Keine Erwerbsobliegenheit bei Rente wegen voller Erwerbsminderung?
Mit Nichten!
Der 12. Zivilsenat des Bundesgerichtshofs hat entschieden:
Ein Unterhaltsverpflichteter Elternteil, der eine Rente wegen voller Erwerbsminderung bezieht, ist gleichwohl verpflichtet, unter Umständen Unterhalt zu zahlen:
Er muss nämlich grundsätzlich Art und Umfang der behaupteten gesundheitlichen Beeinträchtigungen genau in einem Rechtsstreit mit seinem Kind darlegen und ist ferner verpflichtet, darzulegen, in wie weit die behaupteten gesundheitlichen Störungen sich auf die Erwerbsfähigkeit überhaupt auswirken. Das hat der Bundesgerichtshof in einer Entscheidung vom 09.11.2016 zu dem Aktenzeichen XII ZB 227/15 entschieden.
Daraus folgt:
Aus der Gewährung einer Rente wegen voller Erwerbsminderung gem. § 43 Abs. 2 S. 1 Nr. 1 SGB VI ergibt sich keineswegs eine vollständige Unfähigkeit für sämtliche Tätigkeiten, etwa Geringverdienerbereich (BGH AAO, Rd. N. 22, zitiert nach Juris).
Der Bundesgerichtshof begründet dies damit, dass das Gesetz für Renten wegen voller Erwerbsminderung Hinzuverdienergrenzen nach § 96 a.
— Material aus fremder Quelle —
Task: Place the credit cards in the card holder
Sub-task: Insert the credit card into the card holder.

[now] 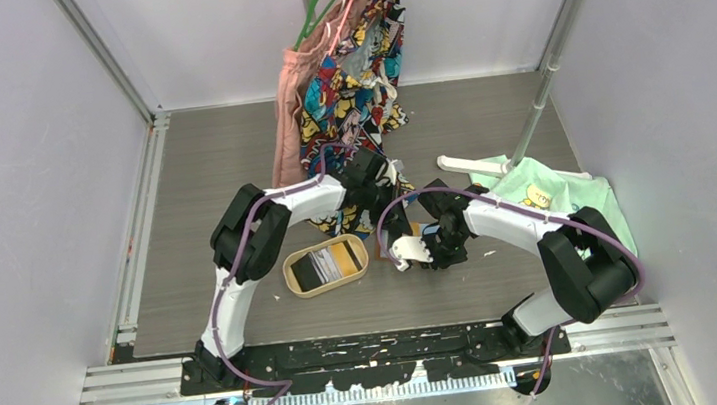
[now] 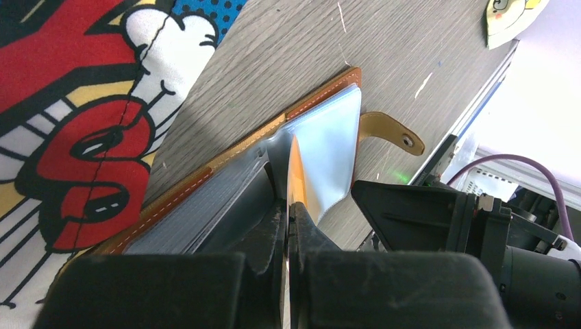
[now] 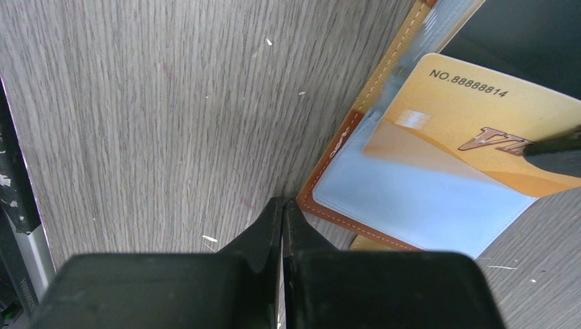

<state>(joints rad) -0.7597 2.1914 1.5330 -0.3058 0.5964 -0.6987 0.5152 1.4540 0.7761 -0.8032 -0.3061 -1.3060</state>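
Left wrist view is showing the left gripper (image 2: 290, 205) clamping a gold card (image 2: 295, 168), one of the credit cards, seen edge-on as a thin orange line rising from between the closed fingers. Straight ahead of those fingers the card holder (image 2: 240, 147) is lying open on the table (image 2: 384, 48), its clear sleeves fanning upward and its snap strap (image 2: 392, 130) sticking out to the side. In the right wrist view the same gold card (image 3: 473, 123) is lying flat-faced over a clear sleeve of the card holder (image 3: 329, 161). Its long axis is running slantwise, and its free short end is pointing toward the stitched tan border. Whether that end is already sitting inside a pocket cannot be told, since the plastic is blurring it. The right gripper (image 3: 282, 205) is shut with nothing between its fingers, its tips resting at the holder's near corner, seemingly pinning the leather down. So the left arm is the one carrying the card, and the coming push is likely to be along the card's length, away from the left fingers and deeper into the sleeve. The top view is showing both wrists crowding together over the holder, while the other cards (image 1: 326, 264) are waiting in the oval tray (image 1: 291, 273) just beside them.
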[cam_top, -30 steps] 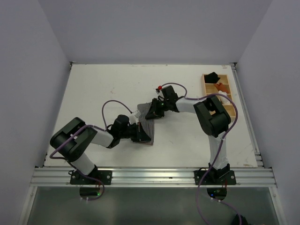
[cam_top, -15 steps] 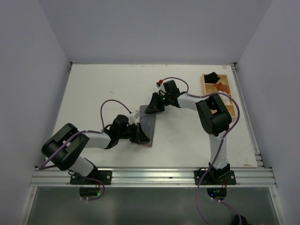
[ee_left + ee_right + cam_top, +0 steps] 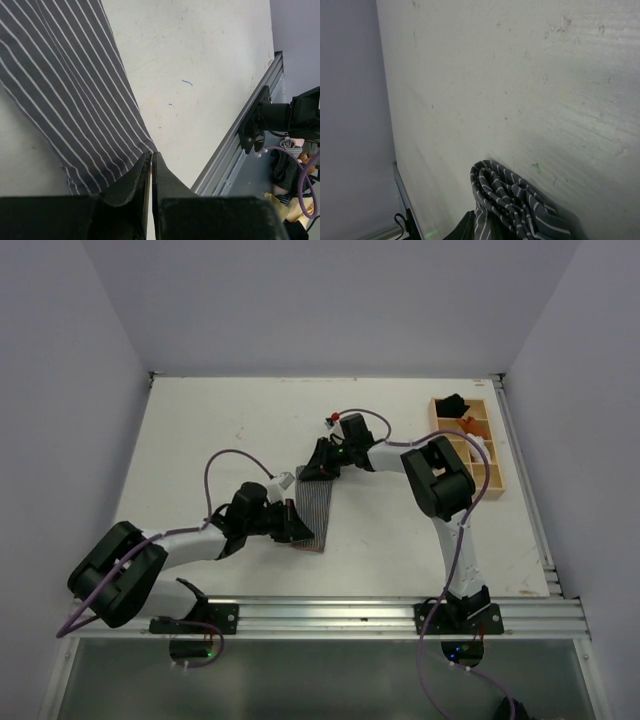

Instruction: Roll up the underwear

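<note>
Bench (image 3: pixel 200 430) of white colour is seen carrying the underwear (image 3: pixel 313 505), which is laid out as a long striped band near the middle. Its near end is grasped by the clenched left pincer (image 3: pixel 151 156). Its far end is bunched at the right pincer (image 3: pixel 320 468), which seems clenched on it, though the fingers are mostly hidden.

Left pincer (image 3: pixel 151 157) and right pincer (image 3: pixel 320 468) both pinch nearly closed, held low.
</note>
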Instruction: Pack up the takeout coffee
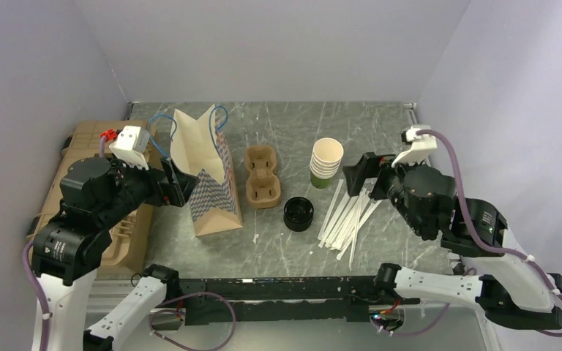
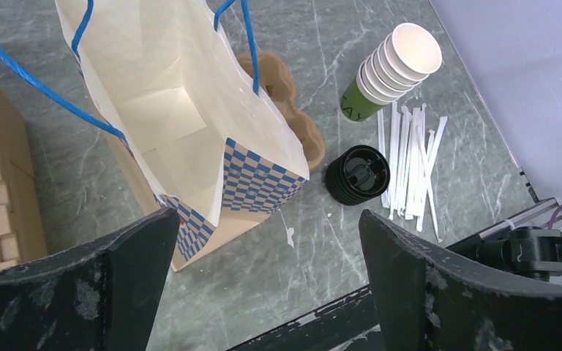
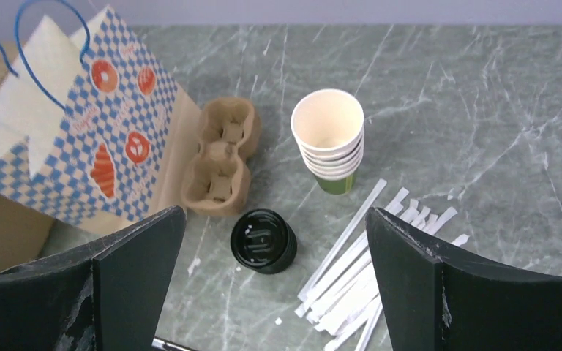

Abs. 2. Nr. 2 SGB VI vorgesehen hat. Aus der Gewährung einer EU-Rente wegen voller Erwerbsminderung ergibt sich damit lediglich dass der Unterhaltspflichtige nicht drei Stunden oder mehr arbeitstäglich erwerbstätig sein kann. Eine vollständige Unfähigkeit für sämtliche Tätigkeiten, auch im ganz Geringverdienerbereich ergibt sich hieraus nicht. Daher muss ein Kindesvater oder eine Kindesmutter in einem Unterhaltsprozess mit ihrem minderjährigen Kind den Nachweis führen, in welcher Höhe er tatsächlich rentenrechtliche Ansprüche aus der gesetzlichen Rentenversicherung und einer betrieblichen Altersvorsorge hat und dass diese nicht ausreichend sind den Unterhalt des Kindes zu decken.
Außerdem muss er darlegen, dass ihm eine geringfügige Beschäftigung nicht möglich ist.
Man muss also festhalten: Mit dem Kind, das Unterhaltsberechtigt teile, teilt man auch das allerletzte Hemd.